# [offtopic - non Gentoo] printer spooler vs MultiFunc printer

## doublehp

Hello.

I don't know where to ask about general computing questions ... if you can point me to some good forum ...

I got a multi function printer Samsung CLX 3180 which is not network compatible (I got the verbatim version, the one which is neither N, W, FN or FW ... ). I want to put it directly on network.

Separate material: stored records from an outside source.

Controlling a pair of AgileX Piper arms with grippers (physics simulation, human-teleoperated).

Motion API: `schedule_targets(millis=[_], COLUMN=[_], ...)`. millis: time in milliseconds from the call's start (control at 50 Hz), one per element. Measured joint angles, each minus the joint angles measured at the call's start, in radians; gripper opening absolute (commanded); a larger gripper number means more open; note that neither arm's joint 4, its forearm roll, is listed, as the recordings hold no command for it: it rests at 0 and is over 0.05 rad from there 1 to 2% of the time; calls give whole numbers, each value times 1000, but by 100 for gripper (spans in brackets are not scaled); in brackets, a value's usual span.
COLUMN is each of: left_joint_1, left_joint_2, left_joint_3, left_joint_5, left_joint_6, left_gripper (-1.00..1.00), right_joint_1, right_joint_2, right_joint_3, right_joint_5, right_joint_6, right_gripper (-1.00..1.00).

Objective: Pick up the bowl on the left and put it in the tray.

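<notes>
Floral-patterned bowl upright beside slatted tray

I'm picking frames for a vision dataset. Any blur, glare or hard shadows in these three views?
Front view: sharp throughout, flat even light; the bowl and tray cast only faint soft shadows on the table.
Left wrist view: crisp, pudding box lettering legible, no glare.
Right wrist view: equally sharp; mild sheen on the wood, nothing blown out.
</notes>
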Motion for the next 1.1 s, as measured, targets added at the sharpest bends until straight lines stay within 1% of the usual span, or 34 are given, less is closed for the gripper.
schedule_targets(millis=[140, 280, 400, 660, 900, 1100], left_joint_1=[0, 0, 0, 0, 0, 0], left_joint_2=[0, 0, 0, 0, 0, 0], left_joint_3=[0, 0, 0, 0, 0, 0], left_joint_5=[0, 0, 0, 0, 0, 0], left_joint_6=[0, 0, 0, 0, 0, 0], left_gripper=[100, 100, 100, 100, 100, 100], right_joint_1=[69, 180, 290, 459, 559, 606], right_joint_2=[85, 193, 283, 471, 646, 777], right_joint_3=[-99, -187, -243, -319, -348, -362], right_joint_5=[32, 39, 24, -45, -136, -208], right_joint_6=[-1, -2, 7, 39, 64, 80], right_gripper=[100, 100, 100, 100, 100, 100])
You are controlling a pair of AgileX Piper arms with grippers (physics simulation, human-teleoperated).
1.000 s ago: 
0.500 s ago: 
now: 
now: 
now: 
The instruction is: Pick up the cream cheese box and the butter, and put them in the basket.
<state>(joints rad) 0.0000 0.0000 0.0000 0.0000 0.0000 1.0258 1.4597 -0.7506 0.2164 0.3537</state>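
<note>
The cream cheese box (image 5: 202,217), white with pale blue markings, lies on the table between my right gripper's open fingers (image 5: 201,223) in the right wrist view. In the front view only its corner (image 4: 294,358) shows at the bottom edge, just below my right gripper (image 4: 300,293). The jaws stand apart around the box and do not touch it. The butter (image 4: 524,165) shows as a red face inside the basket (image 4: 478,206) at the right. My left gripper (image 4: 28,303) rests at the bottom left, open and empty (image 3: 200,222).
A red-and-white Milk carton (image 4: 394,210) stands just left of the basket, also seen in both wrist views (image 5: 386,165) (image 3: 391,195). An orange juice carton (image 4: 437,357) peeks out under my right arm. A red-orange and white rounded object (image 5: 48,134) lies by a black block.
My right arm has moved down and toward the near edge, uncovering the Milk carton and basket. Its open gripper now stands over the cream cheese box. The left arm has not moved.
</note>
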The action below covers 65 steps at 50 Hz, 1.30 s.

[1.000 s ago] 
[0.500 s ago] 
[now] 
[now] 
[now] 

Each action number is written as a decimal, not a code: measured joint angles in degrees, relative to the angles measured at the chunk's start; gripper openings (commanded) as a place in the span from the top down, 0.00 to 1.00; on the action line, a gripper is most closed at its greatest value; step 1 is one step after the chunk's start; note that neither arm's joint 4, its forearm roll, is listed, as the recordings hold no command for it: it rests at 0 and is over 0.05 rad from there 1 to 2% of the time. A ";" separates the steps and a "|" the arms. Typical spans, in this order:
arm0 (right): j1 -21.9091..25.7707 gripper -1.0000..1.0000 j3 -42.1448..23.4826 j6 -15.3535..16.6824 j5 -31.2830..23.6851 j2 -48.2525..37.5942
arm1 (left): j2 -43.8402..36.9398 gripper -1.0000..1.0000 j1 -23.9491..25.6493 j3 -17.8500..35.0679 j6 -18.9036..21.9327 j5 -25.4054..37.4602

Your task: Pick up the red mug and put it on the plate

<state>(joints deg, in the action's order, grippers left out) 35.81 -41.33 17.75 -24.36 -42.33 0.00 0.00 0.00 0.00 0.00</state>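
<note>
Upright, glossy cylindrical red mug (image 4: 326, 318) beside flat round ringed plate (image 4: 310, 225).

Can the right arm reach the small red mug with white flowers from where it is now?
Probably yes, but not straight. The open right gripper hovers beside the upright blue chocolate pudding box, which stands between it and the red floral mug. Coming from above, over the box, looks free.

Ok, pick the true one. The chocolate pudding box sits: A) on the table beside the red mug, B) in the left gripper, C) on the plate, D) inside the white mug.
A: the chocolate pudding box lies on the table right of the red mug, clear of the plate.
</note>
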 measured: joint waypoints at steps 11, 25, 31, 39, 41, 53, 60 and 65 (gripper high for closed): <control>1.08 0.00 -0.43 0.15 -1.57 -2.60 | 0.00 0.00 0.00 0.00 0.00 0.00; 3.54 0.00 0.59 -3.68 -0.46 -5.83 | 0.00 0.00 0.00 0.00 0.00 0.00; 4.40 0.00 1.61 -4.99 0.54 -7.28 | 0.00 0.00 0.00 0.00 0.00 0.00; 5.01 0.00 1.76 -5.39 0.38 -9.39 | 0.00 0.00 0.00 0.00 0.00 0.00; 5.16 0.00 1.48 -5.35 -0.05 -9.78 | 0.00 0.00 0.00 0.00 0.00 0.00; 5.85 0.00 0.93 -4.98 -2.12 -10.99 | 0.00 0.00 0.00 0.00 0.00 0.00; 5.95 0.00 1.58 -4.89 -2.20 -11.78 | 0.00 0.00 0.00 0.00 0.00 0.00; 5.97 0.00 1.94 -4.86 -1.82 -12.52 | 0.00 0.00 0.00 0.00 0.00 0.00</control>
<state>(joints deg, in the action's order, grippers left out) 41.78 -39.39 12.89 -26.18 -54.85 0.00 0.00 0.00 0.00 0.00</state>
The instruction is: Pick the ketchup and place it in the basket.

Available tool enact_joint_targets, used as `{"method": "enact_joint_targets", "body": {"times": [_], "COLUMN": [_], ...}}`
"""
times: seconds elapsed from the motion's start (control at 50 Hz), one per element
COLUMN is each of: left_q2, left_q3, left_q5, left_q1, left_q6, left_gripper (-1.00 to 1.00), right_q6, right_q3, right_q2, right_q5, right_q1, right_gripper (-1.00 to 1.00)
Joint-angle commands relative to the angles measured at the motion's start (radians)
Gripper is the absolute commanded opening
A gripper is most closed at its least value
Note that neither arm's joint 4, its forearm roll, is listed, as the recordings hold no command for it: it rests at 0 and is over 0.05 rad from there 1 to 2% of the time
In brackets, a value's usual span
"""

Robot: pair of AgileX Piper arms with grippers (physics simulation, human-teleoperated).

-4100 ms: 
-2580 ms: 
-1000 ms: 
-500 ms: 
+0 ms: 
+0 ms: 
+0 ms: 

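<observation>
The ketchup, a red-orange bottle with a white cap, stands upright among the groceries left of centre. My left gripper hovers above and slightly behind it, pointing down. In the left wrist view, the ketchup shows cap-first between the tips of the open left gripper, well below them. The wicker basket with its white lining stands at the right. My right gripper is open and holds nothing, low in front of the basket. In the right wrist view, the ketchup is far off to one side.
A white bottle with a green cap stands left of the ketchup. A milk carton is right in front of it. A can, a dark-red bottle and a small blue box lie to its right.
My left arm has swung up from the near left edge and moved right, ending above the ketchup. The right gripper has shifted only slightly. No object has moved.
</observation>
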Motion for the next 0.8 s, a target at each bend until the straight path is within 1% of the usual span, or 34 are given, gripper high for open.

I am about to buy some random generic network printer spooler

http://www.amazon.fr/gp/search/ref=sr_nr_i_0?rh=k%3Aserver+impression%2Ci%3Acomputers&keywords=server+impression&ie=UTF8&qid=1327279742#/ref=sr_st?keywords=server+impression&qid=1327279803&rh=k%3Aserver+impression%2Cn%3A340858031&__mk_fr_FR=%C3%85M%C3%85Z%C3%95%C3%91&sort=price

The question is: will all features of the printer work ? in particular, will the scanner feature be accessible ? This website says so

http://www.pcastuces.com/pratique/windows/serveur_impression/page1.htm

but will this work with any random device, or do I need to make sure the spooler will implement some special feature ?

Thanks.

----------

## Telemin

In general, if you buy a generic print spooler you will only be able to print, not use the scan function.

However the particular TP-Link spooler you mention does have a compatability list on TP-Links site.  This claims compatability with the CLX-3175 (which if samsung are consistent with their numbering will be very similar to the CLX-3180) so it may well be worth a shot.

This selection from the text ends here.